We'll discuss this more further down the
article.
Anyone
over the age of 18 can open an HSA
(Health Savings Account). A person must
be covered by a high-deductible,
qualifying health insurance plan with
NO FIRST-DOLLAR COVERAGE. This means
that there is no office co-pay, no
prescription co-pay, etc. Nothing will
be covered by the insurance carrier
until the deductible has been met.
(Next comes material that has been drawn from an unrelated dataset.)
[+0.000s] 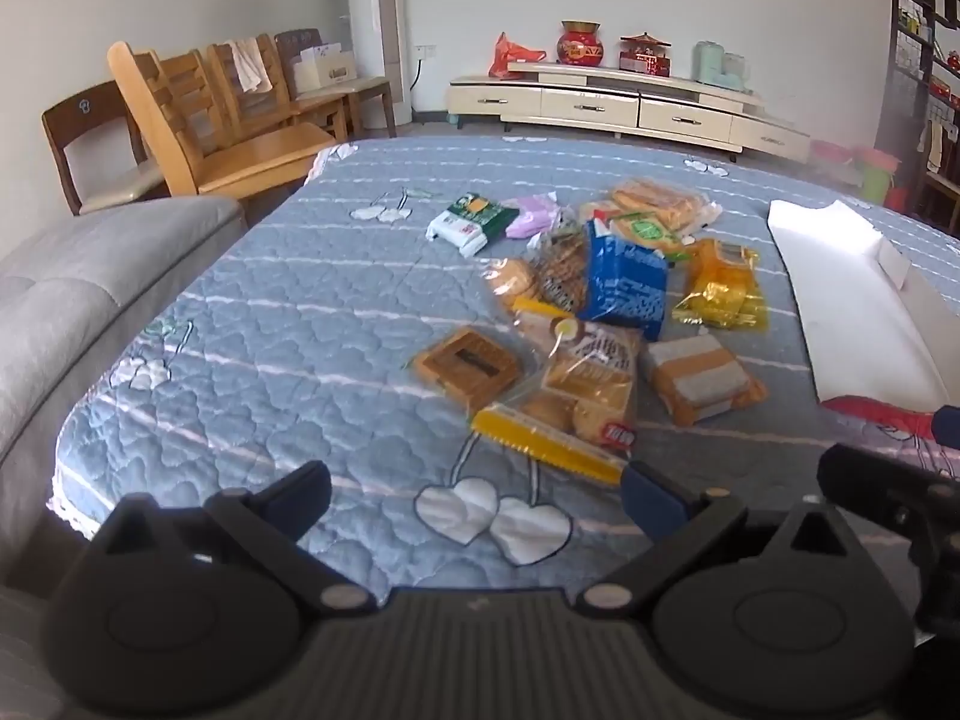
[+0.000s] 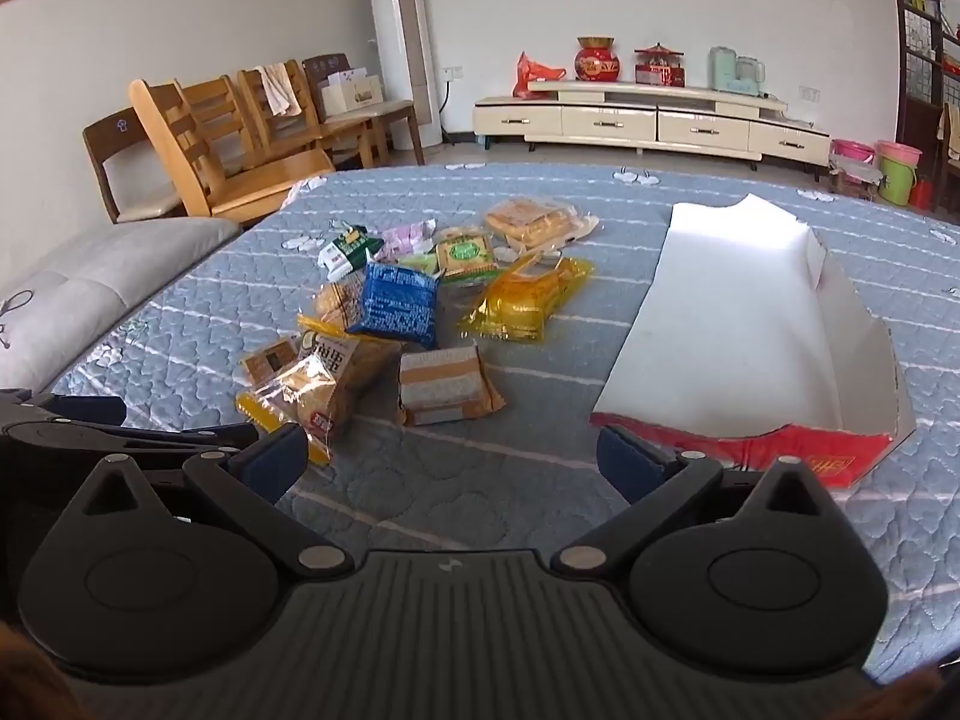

The
HSA, Health Savings Account, is designed
for a person to save the deductible
money through Tax Advantaged Savings,
and then use the money to pay for
unreimbursed medical, dental and vision
expenses.
Tax
Advantaged Savings contributions can be
made in three ways:
1) The insured can make tax advantaged
contributions to an individual or family
HSA even if deductions are not itemized;
2) An employer can make contributions
that are pre-taxed to either the
employer or the employee;
3) Employers sponsoring cafeteria plans
can allow employees to contribute
pre-tax salary through salary deduction.
NOTE: Once an individual enrolls in
Medicare they are no longer eligible to
contribute to their HSA,
Health Savings Account.
The nice thing about an HSA,
Health Savings Account,
is that the contributions belong to the
contributor!! Any distributions from the
HSA are not taxed if they are used to
pay for a legitimate qualified medical,
dental or vision expense. Unlike
Flexible Spending Accounts (FSA) where
the contributions are forfeited if not
used by the end of the year, all of the
unused HSA funds remain available for
use in later years.
How much can a person contribute to an
HSA (
Health Savings Account )
annually?
An
individual can contribute up to a
maximum of $2,700.00 per year, or the
amount equal to a health plans annual
deductible. The same rules apply to a
family however the maximum allowed
contribution per year for a family HSA
is $5,450.00. One catch is that the
further into a calendar year, the less
can be contributed. Example: If a HSA is
opened on July 1, 6 months have been
lost of the qualifying year therefore
only 1/2 of the allowable HSA amount can
be contributed.
Generally speaking, most unreimbursed
medical, dental, and vision expenses are
allowable under a Health Savings
Account. IRS publication 502 gives all
the specific details of what is allowed
and what is not. Use the following link
to print this information:
http://www.insuranceguys.com/irs502.pdf
We
look forward to any questions about HSAs,
or assistance in setting up this
program.
Remember,
we're only an email or phone call away.
Give us a call today at
800-585-8887.
Or e-mail us at
info@InsuranceGuys.com.
Thank you for
giving us an opportunity to serve you,
and your business.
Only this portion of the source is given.